Maintaining separate, inconsistent copies of infrastructure code for different environment that should be essentially consistent is an antipattern, Snowflakes as Code.

Multiple environment infrastructure instances, each with its own set of code

Prefer reusable infrastructure over hand-crafted

An alternative to snowflakes as code is to reuse a single instance of infrastructure code for multiple instances of the infrastructure, and manage necessary variation between environments with parameters. Chapter 7 of the third edition of the Infrastructure as Code book describes building reusable infrastructure stacks, and chapter 8 goes into some different way of managing configuration parameters for those stacks.

Separating infrastructure code and per-instance configuration

You can maintain multiple versions of the code so that you can apply changes to different instances at different times, for example so you can have a pipeline to deliver changes to environments in a path to production.

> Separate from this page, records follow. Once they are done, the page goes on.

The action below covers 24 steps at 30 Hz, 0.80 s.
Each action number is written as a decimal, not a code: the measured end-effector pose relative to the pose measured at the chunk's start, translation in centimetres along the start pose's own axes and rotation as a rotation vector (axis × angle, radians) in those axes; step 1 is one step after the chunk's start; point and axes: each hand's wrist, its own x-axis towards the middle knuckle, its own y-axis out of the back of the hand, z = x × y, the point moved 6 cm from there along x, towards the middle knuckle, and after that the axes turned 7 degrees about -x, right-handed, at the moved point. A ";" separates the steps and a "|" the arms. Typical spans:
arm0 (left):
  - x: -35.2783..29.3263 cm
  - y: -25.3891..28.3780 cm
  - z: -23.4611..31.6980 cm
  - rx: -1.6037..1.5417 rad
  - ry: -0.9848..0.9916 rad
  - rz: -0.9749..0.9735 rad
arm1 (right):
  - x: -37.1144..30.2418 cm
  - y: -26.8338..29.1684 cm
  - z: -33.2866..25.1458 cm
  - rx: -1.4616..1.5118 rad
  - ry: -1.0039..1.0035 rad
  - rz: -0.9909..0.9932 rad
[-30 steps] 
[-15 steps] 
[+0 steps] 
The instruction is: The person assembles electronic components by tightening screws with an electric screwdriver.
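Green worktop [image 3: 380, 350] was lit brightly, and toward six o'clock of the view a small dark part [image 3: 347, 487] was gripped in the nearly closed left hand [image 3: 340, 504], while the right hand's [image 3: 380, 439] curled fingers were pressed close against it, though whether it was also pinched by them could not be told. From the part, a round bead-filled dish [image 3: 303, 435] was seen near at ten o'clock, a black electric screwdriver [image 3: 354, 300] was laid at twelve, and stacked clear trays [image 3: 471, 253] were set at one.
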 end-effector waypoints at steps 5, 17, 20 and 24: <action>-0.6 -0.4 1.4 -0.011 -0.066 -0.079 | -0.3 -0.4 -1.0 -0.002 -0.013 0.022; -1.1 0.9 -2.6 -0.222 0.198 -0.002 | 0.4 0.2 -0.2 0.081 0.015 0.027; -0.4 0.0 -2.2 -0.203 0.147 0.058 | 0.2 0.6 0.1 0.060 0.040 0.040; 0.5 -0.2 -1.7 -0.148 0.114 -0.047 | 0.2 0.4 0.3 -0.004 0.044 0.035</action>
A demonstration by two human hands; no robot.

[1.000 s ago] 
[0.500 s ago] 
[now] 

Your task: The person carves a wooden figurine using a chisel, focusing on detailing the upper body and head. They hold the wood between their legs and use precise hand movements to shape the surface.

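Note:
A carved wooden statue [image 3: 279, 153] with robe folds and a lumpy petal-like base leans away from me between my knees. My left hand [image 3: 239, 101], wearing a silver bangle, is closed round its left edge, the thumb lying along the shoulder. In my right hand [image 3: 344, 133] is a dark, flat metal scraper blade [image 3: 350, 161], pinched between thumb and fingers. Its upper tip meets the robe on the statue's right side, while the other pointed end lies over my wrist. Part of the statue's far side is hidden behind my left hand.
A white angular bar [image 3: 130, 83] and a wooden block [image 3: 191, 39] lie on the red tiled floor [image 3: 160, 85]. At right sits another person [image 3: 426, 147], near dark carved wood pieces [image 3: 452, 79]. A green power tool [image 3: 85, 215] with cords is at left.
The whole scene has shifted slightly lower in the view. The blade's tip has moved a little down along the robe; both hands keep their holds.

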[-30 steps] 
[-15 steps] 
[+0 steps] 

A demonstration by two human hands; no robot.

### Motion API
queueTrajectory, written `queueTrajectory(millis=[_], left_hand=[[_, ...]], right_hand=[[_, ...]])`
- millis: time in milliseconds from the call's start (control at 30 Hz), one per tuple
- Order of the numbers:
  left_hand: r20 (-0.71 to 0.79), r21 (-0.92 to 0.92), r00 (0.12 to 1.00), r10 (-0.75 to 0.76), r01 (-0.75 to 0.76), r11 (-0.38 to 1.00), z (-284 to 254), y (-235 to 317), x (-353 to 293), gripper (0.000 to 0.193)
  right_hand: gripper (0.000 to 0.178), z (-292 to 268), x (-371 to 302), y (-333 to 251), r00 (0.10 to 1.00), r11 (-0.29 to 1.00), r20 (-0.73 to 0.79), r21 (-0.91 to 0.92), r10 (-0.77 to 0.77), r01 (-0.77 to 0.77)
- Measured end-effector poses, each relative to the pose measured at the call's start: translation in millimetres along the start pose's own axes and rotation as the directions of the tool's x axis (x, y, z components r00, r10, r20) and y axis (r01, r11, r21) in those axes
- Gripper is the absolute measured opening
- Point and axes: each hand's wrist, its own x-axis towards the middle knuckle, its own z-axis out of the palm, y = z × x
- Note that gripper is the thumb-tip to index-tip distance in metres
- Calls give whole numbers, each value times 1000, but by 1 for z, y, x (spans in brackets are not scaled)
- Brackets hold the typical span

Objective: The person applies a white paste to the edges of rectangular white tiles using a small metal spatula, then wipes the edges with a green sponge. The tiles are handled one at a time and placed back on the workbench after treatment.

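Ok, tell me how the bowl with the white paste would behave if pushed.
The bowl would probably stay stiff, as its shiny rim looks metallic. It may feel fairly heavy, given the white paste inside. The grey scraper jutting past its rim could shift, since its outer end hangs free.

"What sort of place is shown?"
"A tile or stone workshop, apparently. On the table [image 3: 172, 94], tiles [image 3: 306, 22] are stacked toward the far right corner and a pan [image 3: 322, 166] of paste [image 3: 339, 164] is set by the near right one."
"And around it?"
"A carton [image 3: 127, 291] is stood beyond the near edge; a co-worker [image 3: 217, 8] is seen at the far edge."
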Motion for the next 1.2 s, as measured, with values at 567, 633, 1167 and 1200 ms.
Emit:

But code for an existing version should never be edited. This is Continuous Delivery 101 - only make changes in the origin (for example, trunk), then copy the code, unmodified, from one environment to the next. A given build of infrastructure code should be treated as an immutable artifact. See chapters 14 through 17 of the book for infrastructure delivery workflows.

Hand-crafted infrastructure workflows

Many Infrastructure as Code tools today are designed to support workflows where infrastructure engineers hand-craft infrastructure for a single instance, rather than for multiple environments. Infrastructure “pipeline” tools that only support “plan” and “apply” stages for a single environment are one example. Deployment tools based on pull-requests are another example where, often, the assumption is that a given copy of infrastructure code is only deployed to one environment.

There are a growing crop of tools that support infrastructure delivery workflows that involve re-using code rather than maintaining per-environment snowflake tools. I’ve written about some in my post Some interesting infrastructure tools, although I haven’t broken them down based on this criteria. I’m keen to hear about others.

Are environments obsolete?

I’ve had some folks tell me that the entire concept of development and testing environments is obsolete - everything should be deployed into the production environment and tested there, perhaps using dark-launching and other techniques to manage which workloads are exposed to production users. I’ve seen this approach used with newer software systems, where all of the workloads are newly developed from the ground up on homogeneous cloud-native stacks. But as long as large, complex, heterogenous software estates are common there will be a need to provide more strongly separated environments for development and testing of business-critical software.